▶ _Collected material_
--

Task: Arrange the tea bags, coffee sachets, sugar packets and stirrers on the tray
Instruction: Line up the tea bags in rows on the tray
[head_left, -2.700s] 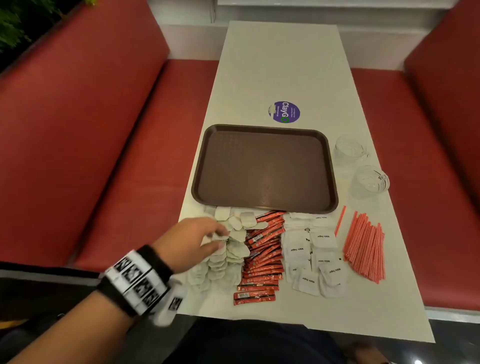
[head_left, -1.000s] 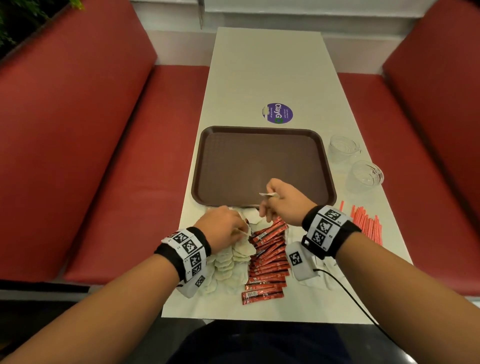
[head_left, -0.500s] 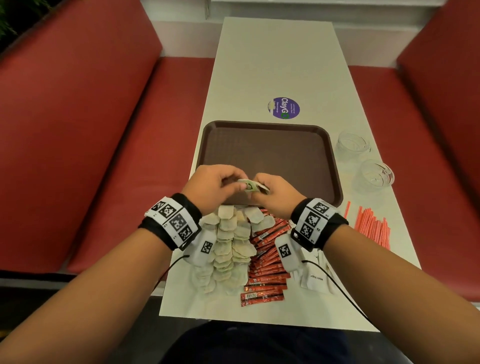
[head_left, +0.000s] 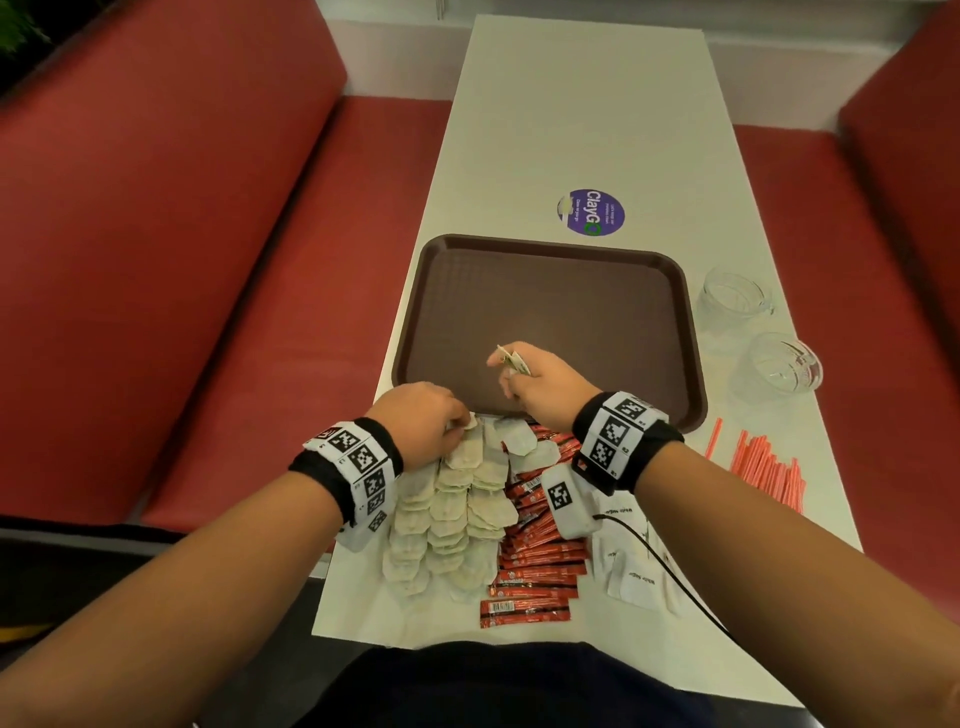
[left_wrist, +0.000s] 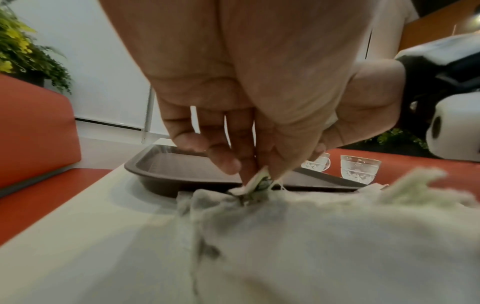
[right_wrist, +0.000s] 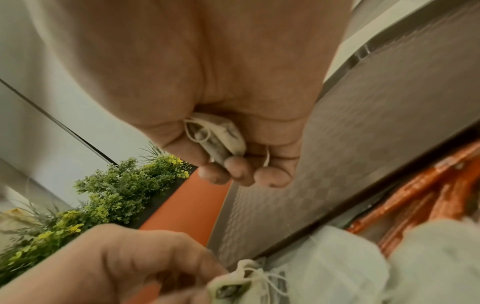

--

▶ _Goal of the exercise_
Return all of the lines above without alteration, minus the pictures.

▶ _Answer to this problem_
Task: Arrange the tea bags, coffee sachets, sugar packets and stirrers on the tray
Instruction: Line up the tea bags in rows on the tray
[head_left, -2.700s] 
[head_left, -1.000s] 
[head_left, -0.500s] 
[head_left, +0.000s] 
[left_wrist, +0.000s] 
[right_wrist, +0.000s] 

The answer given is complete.